Our post player had been wrapping Christmas presents with the point guard, so she would be out, too.  Uh oh. We were down to six. We thought the threshold for competition was seven but were reminded by the conference office that even though the rule was created to read “six scholarship players” and not six players total, there was no addendum put in, so we would need to play. As I gathered the staff, I got the call that our strength coach had tested “inconclusive” and would be assumed positive until after a nasopharyngeal test which could not reveal results before we were to leave. That news meant another pre-game change and fewer hands on deck.  We took a deep breath, walked through a new defensive strategy, and added a couple of offensive wrinkles for the way we would have to play.  

 Then we were off to Kansas, my little band of ballers and me with “Maybe” on our minds.

Retrieved from www.twofishleland.com

 We took the floor at Phog Allen Fieldhouse, fought our guts out with six--four freshmen, no post, and zero experience at point guard--and we had the lead as we entered the last four minutes of the game.  Unfortunately, a couple of critical turnovers down the stretch did us in.  One player who had been precariously playing with four fouls finally fouled out.  We ended the game with the five we had who were still allowed to play, and when the final buzzer blew and Kansas had more points than we did, our six raced off the floor to fall apart.

The post-game locker room was filled with audible sobs, the kind that come from someplace deep inside you that you didn’t know you had.  Our six were devastated.
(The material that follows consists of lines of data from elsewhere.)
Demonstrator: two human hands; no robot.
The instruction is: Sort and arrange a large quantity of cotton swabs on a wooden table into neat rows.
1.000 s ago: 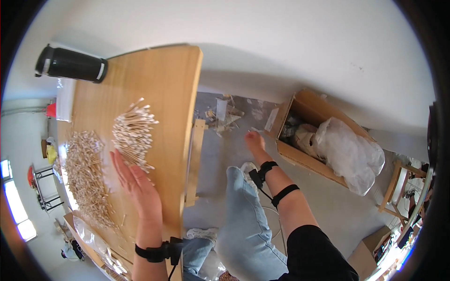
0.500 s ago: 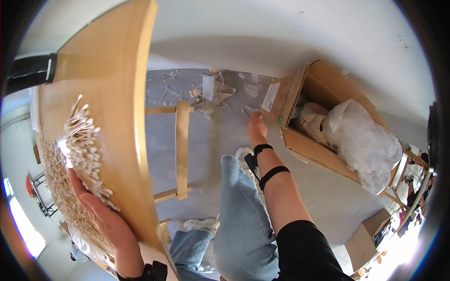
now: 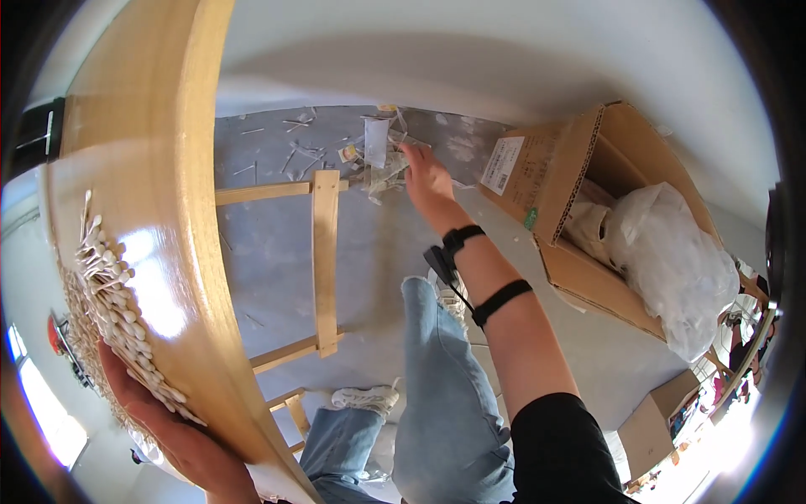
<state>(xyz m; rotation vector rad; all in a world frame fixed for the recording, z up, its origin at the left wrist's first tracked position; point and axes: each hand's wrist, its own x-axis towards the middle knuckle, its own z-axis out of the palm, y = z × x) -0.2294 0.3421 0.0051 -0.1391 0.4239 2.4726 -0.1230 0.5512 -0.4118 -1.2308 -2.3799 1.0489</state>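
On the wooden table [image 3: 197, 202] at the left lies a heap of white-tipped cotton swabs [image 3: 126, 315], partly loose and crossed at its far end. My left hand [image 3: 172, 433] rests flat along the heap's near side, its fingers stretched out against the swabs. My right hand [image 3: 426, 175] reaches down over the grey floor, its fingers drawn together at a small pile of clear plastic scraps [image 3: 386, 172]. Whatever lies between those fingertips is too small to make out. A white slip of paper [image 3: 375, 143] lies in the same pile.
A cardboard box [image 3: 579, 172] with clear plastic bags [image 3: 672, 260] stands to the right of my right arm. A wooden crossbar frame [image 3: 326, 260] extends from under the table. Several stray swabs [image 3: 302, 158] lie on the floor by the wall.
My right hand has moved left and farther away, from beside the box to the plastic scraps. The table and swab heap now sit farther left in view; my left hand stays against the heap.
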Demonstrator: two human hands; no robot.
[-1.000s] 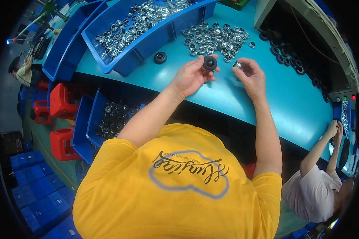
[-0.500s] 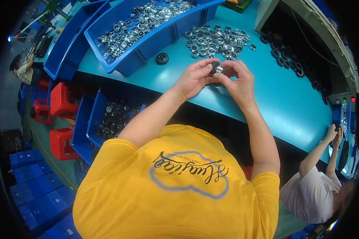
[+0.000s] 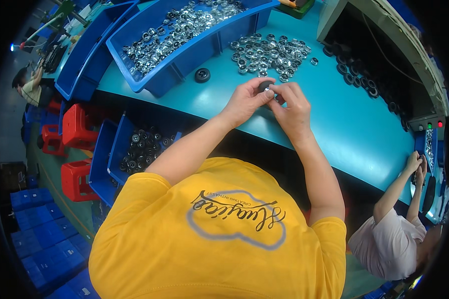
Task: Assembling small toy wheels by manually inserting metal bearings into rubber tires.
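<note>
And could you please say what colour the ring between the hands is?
The ring is black, best seen in the head view.

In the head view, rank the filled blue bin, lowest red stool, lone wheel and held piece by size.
1. Filled blue bin
2. Lowest red stool
3. Lone wheel and held piece: unsure, latter partly covered.

The person's T-shirt (image 3: 219,266) was yellow and short-sleeved, its front printed with dark cursive lettering (image 3: 237,205) and a grey cloud-shaped outline (image 3: 270,247).
</note>
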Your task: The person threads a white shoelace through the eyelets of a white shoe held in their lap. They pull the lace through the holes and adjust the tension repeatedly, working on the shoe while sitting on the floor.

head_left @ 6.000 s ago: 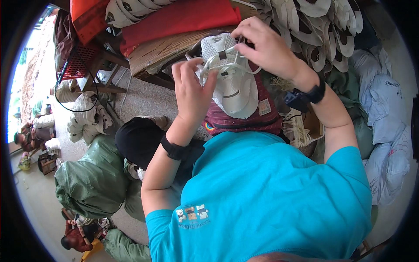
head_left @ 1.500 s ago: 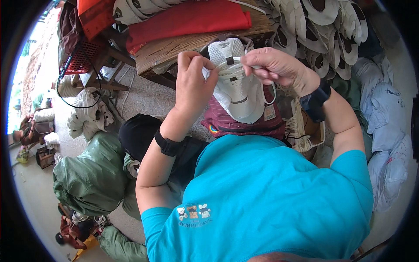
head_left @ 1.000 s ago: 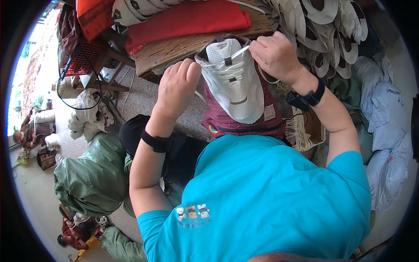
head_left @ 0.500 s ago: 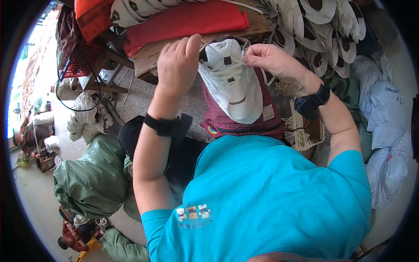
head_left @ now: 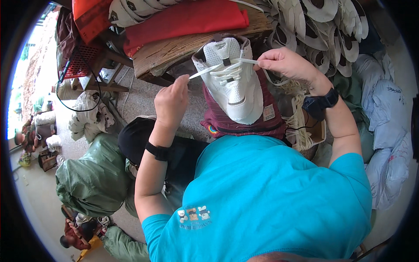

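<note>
A white sneaker [head_left: 238,94] rests toe toward me on a maroon striped cloth [head_left: 214,114] over my lap. Its white shoelace [head_left: 205,73] runs through the eyelets, and both free ends are pulled out sideways near the tongue. My left hand [head_left: 171,101], closed, pinches one lace end to the left of the shoe. To the right of the shoe, my right hand [head_left: 286,65] pinches the other end, with a length of lace hanging below its fingers. Neither hand touches the shoe's body.
Beyond the shoe stands a wooden bench [head_left: 161,61] bearing red cloth [head_left: 187,22] and white shoe parts. Stacked shoe uppers [head_left: 318,32] fill the far right. A box of loose laces [head_left: 302,131] sits by my right forearm. A green sack [head_left: 94,179] lies left; people sit beyond.
My left hand has moved down and left, away from the shoe's collar, drawing one lace end out. My right hand has shifted slightly right, and the lace now stretches across the tongue.
</note>
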The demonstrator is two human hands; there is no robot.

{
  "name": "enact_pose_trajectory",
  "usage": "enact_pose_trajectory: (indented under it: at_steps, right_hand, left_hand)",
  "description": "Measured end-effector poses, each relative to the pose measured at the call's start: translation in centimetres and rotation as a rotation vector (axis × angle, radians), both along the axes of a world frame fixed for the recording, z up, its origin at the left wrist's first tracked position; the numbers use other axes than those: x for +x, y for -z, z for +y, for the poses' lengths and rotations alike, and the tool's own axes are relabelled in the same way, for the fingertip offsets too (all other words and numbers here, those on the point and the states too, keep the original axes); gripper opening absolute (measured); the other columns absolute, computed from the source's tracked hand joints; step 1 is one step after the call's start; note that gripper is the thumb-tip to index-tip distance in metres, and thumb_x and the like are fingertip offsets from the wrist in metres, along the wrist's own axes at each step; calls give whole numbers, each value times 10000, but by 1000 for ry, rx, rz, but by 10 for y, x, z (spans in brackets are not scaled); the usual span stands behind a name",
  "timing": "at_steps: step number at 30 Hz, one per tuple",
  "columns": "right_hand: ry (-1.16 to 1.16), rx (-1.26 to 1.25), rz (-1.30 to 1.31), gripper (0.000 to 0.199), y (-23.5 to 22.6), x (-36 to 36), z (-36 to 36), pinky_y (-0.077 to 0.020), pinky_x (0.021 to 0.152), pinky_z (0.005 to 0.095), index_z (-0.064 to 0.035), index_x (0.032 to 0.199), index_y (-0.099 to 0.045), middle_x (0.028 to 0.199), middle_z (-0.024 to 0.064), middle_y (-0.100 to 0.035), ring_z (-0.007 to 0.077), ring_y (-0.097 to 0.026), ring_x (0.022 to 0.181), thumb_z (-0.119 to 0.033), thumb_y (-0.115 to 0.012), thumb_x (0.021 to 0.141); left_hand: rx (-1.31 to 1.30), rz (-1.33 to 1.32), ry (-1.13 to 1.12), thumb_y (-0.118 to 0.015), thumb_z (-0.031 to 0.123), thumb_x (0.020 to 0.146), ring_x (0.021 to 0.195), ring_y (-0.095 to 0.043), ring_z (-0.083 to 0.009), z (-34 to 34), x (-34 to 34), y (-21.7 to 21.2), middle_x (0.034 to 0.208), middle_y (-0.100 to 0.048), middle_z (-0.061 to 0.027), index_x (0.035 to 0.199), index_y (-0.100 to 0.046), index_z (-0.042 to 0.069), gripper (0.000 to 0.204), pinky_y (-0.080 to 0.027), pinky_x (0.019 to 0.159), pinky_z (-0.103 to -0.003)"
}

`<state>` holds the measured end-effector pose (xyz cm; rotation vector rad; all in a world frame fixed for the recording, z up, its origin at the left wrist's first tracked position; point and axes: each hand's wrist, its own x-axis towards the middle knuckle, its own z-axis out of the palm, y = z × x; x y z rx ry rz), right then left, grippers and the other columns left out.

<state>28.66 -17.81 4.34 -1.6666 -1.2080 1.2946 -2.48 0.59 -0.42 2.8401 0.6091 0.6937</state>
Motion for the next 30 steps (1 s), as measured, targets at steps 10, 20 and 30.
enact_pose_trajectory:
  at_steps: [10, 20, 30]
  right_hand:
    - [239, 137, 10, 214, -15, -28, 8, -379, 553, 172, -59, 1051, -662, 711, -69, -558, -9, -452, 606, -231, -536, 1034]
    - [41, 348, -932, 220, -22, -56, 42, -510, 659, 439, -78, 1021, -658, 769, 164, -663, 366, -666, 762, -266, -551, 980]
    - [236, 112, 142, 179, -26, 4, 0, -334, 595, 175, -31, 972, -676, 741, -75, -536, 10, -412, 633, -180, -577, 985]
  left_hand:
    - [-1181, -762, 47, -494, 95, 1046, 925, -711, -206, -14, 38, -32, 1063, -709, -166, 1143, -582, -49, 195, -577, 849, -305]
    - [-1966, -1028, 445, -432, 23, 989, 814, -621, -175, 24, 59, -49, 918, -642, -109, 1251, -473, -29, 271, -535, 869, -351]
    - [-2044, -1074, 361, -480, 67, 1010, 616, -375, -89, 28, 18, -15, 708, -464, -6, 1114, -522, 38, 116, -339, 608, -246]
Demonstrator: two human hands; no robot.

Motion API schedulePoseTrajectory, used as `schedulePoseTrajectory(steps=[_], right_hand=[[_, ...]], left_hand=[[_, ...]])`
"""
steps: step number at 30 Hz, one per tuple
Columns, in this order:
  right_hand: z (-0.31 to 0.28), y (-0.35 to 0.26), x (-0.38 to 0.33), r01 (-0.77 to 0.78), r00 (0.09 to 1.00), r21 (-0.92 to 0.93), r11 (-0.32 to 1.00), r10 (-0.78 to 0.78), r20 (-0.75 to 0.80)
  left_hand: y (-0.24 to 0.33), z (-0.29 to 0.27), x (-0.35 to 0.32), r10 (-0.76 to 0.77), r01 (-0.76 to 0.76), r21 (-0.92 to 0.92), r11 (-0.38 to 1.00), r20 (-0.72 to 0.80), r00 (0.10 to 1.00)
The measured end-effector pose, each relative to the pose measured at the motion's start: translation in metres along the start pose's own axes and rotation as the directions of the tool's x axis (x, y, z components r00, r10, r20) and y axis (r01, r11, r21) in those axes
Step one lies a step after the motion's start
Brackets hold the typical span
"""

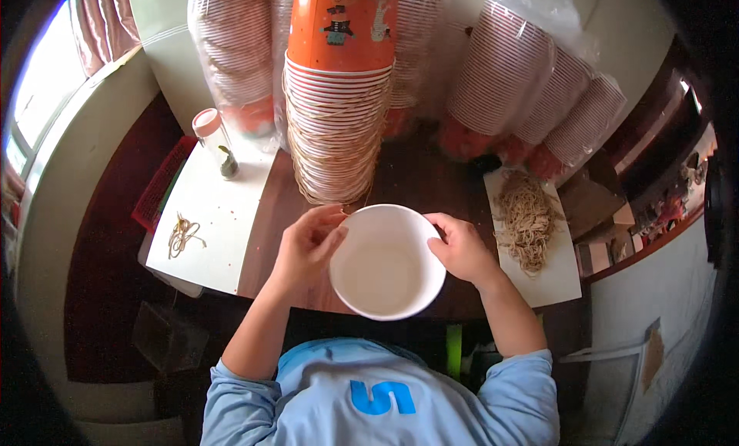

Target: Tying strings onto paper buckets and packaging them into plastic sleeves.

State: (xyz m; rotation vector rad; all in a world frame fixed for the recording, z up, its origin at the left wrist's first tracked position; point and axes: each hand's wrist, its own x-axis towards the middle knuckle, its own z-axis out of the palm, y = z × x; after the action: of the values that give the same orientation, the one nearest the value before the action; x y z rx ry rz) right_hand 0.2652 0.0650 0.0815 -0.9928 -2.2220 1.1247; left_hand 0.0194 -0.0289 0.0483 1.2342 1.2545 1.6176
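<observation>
A round paper tub (385, 265) with a white inside faces up at me, close to the table's near edge. My right hand (466, 250) is closed on its right side, the thumb over the rim and the fingers outside. My left hand (308, 242) is at the upper left of the rim, its fingers curled and the thumb against the edge; its fingertips are partly hidden. Just beyond stands a tall stack of nested paper tubs (339, 100), the top one orange with printed figures. Thin cord handles (331, 165) hang round the stack's lower rims.
A heap of beige cords (526, 223) lies on a white board (558, 280) at right. On the left white surface (208, 257) are a small cord bundle (183, 234) and a clear bottle (215, 142). Plastic-wrapped tub stacks (500, 69) line the back.
</observation>
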Motion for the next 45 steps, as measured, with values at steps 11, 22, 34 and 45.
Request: schedulePoseTrajectory(steps=[11, 22, 34, 45], right_hand=[[-0.039, 0.015, -0.019, -0.394, 0.918, 0.172, 0.903, 0.377, 0.123], [-0.128, 0.134, -0.058, -0.225, 0.965, -0.832, 0.508, 0.236, -0.118], [-0.140, 0.150, -0.053, -0.214, 0.931, -0.580, 0.786, -0.015, -0.364], [-0.260, -0.023, -0.007, -0.208, 0.783, 0.056, 0.976, 0.201, -0.589]], left_hand=[[-0.006, -0.005, -0.006, -0.146, 0.151, 0.249, 0.957, -0.037, 0.989], [-0.010, 0.001, 0.000, -0.056, 0.060, 0.209, 0.976, -0.021, 0.998], [-0.010, -0.033, -0.033, 0.111, -0.089, 0.360, 0.929, -0.040, 0.993], [0.007, -0.035, -0.043, 0.156, -0.127, 0.319, 0.939, -0.067, 0.986]])
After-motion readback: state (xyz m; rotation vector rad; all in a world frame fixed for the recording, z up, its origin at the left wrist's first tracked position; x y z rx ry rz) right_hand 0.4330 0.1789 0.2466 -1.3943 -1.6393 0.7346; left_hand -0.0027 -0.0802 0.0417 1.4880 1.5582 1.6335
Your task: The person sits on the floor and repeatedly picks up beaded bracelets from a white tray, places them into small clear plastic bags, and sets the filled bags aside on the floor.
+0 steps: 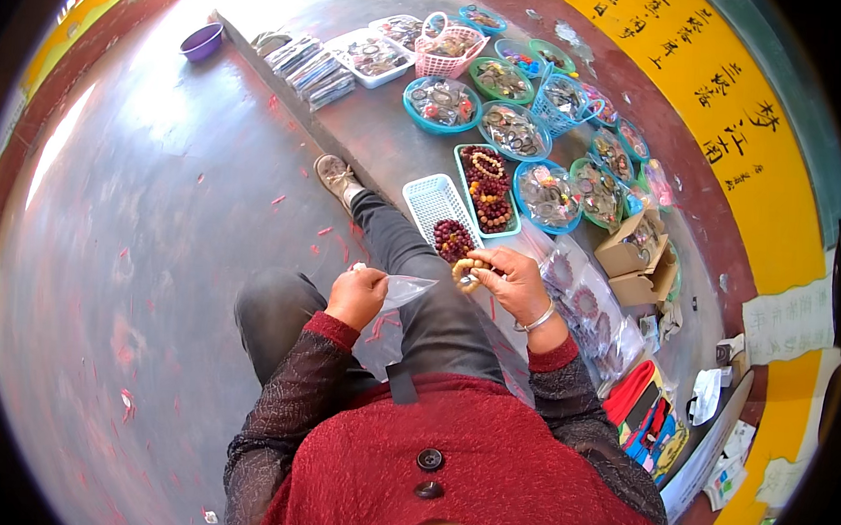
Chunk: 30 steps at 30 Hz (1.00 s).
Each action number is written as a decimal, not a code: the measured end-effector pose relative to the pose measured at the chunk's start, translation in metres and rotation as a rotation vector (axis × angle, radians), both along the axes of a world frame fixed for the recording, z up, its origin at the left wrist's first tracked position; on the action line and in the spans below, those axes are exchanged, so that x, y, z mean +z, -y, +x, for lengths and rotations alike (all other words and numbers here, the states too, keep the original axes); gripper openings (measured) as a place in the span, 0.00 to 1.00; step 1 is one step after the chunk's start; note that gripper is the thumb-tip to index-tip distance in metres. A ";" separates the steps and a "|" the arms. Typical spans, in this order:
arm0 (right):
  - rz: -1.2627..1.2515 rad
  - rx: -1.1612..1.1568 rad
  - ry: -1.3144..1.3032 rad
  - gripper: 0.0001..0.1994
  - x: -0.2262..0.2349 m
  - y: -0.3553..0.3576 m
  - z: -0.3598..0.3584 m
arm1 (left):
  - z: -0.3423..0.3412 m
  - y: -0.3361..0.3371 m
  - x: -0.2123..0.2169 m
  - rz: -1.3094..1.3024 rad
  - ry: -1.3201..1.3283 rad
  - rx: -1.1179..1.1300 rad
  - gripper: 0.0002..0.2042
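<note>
Nearest you, your red knitted top fills the lower edge. Your left hand pinches the mouth of a clear plastic bag over your lap; your right hand curls its fingers around a tan bead bracelet just beside it. Keep the bag's mouth taut and open toward the bracelet. A pile of dark red beads lies in the white basket, close to your right knuckles; packets crowd the ledge's edge under your right wrist.
</note>
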State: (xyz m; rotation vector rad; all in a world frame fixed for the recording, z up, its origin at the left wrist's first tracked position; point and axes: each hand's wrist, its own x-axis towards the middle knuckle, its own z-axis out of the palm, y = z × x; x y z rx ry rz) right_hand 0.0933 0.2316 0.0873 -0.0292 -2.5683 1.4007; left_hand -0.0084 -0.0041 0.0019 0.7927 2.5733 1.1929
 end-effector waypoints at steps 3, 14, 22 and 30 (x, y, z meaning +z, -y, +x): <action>-0.238 0.001 0.036 0.11 0.015 0.023 -0.008 | 0.000 0.002 -0.002 0.017 -0.004 -0.006 0.09; -0.062 0.234 -0.022 0.11 0.008 0.055 -0.028 | -0.001 0.003 0.006 0.068 0.044 -0.030 0.08; 0.290 0.209 -0.038 0.07 -0.007 0.066 -0.026 | -0.002 0.004 0.015 0.117 0.113 -0.051 0.10; 0.588 0.238 -0.263 0.05 -0.015 0.078 -0.033 | -0.003 0.006 0.017 0.169 0.197 -0.123 0.11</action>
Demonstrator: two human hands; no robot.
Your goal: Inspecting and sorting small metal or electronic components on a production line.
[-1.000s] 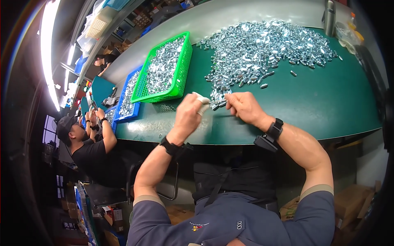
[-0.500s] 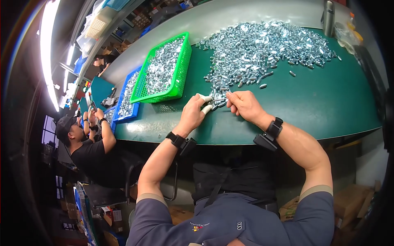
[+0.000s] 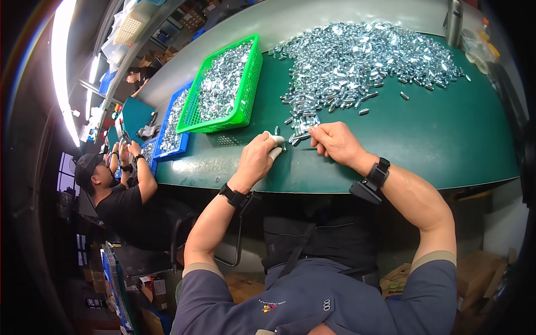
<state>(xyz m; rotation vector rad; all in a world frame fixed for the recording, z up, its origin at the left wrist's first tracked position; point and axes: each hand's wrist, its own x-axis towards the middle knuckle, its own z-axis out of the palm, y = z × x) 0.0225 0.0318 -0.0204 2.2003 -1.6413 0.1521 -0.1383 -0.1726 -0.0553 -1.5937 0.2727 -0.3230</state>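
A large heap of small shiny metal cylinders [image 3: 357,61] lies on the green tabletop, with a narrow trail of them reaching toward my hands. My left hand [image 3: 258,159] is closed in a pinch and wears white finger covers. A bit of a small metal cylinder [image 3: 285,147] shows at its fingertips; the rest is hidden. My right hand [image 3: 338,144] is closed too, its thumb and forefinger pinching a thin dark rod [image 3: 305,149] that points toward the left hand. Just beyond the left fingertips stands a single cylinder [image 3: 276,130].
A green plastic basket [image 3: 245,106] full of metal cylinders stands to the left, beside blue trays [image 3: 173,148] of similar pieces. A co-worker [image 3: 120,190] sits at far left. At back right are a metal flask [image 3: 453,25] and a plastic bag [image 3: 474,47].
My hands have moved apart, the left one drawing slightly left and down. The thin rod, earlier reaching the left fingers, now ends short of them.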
I tried to tell them that as bad as the devastation felt, it would be good in a forever kind of way. This is what it feels like, I told them, when you throw your whole heart in the ring, and knowing you can do that will change the course of your lives. I told them that they would grow more from their valiant fighting that night than from any other single thing that might happen that year, regardless of the numbers that were glowing in Allen Fieldhouse, displaying the final score.  

The rigor of the undertaking made our insides double in size.

I didn’t like the way the game ended any more than my players did, but I’ve never been prouder of a group in my life. It’s one of my favorite memories from a file full of 25 years. The 48 hour gauntlet gave us walls to run into that would shape what we could become.

I hope Carnegie Mellon never apologizes for the rigor. As a matter of fact, I hope they put their promise on a billboard and shine lights on it at night. I’ve never known anything better for getting things to grow.